Aside from the obvious, there are much better uses for more than one head in a drive. Multiple simultaneous seeks, faster seeks, and twice the raw read rate. The market for this should be huge. Hard drive transfer rate is the bottleneck for most tasks, including boot time. All the while with less heat, power, and noise of the 7200+rpm drives.
"I don't know that atheists should be considered citizens, nor should they be considered patriots." George HW Bush
This would completely screw up any modern OS (or Windows).
The OS assumes that it, and it alone, modifies the disk, and that the disk won't change state without the OS making that change. This is one of the reasons you don't want to allow raw disk access from a VMWare or DOSemu session to a mounted file system - the emulated OS will access the disk, and the host OS's file system won't know about it. Boom! Instant corrupted file system.

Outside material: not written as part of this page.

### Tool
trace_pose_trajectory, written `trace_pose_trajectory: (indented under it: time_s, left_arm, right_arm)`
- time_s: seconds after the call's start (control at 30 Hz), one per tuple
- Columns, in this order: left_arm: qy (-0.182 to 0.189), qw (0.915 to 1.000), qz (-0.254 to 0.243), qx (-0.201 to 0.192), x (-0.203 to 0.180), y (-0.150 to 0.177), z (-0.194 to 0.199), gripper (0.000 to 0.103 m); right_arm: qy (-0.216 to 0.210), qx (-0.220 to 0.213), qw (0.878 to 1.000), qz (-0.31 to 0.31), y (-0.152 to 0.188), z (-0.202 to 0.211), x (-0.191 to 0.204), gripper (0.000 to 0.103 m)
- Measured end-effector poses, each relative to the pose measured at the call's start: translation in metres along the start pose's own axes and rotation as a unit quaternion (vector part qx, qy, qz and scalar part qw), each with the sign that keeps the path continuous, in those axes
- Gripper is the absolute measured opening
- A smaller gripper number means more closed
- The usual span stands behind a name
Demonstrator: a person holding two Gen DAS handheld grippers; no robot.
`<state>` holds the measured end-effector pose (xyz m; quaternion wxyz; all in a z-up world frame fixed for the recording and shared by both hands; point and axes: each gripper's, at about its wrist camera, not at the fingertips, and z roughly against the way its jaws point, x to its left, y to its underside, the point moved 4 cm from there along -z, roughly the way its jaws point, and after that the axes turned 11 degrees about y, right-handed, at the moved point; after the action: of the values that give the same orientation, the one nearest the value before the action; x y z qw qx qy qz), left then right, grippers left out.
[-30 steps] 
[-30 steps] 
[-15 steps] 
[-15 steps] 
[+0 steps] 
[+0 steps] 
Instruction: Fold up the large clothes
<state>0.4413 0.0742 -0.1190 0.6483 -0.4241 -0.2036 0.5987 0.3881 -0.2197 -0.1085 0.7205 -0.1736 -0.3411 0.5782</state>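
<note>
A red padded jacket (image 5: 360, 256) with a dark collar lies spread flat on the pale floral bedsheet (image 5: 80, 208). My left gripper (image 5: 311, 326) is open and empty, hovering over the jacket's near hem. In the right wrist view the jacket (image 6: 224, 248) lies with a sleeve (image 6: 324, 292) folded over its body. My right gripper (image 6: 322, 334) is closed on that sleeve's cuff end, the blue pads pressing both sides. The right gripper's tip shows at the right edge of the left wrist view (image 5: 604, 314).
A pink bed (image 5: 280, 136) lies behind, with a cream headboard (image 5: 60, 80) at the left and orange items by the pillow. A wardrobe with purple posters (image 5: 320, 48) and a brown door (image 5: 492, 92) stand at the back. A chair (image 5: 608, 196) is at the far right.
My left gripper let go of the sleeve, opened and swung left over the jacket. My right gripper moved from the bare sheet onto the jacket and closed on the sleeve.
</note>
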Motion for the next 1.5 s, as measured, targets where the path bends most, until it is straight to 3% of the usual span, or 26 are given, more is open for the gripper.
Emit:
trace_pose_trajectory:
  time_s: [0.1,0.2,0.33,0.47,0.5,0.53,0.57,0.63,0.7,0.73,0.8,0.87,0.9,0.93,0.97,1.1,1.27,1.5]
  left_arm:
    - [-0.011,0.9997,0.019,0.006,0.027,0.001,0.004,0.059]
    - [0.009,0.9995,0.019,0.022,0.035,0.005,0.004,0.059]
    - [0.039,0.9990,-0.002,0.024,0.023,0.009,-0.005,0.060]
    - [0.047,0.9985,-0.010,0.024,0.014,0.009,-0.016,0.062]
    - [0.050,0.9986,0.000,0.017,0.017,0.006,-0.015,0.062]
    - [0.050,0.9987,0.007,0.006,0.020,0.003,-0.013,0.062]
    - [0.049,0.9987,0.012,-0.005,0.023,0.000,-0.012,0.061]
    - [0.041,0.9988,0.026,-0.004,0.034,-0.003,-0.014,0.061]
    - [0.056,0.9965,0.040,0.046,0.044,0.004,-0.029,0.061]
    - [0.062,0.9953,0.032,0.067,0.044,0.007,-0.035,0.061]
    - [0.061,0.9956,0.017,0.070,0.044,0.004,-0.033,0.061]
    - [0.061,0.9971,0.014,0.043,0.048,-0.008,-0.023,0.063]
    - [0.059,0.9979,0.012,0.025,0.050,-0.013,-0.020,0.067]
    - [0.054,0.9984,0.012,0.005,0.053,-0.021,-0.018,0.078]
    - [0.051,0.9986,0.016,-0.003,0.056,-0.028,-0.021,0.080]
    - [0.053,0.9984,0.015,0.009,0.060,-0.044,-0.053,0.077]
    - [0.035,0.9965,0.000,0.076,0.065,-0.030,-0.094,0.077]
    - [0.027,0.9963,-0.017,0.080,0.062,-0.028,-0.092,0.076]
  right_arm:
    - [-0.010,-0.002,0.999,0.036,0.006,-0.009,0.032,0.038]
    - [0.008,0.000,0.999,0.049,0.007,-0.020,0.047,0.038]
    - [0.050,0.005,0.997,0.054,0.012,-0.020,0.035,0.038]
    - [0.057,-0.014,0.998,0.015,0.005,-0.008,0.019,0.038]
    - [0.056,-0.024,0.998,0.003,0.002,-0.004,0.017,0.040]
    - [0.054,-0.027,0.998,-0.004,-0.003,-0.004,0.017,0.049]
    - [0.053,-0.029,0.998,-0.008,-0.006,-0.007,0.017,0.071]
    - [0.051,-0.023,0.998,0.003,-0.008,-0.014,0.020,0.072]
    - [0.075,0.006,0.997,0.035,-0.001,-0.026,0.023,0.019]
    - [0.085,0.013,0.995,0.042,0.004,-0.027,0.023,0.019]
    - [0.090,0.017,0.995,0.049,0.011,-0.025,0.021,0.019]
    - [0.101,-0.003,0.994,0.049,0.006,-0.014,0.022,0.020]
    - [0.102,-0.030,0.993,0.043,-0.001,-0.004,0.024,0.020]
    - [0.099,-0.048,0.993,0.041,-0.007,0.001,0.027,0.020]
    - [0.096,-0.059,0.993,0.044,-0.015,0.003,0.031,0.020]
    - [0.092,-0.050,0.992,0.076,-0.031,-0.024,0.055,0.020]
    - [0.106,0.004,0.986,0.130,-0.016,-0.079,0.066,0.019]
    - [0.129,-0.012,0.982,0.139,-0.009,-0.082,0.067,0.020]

In the case of this double-ended drive, the web server will assume that, since it has read the disk once, it needn't read that sector again. Then the write side computer modifies the disk, and the web server won't pick it up.
I'd rather see a disk with dual heads, and the logic to allow the system to read different sectors at the same time, all kept coherent by the drives controller as a way to increase throughput.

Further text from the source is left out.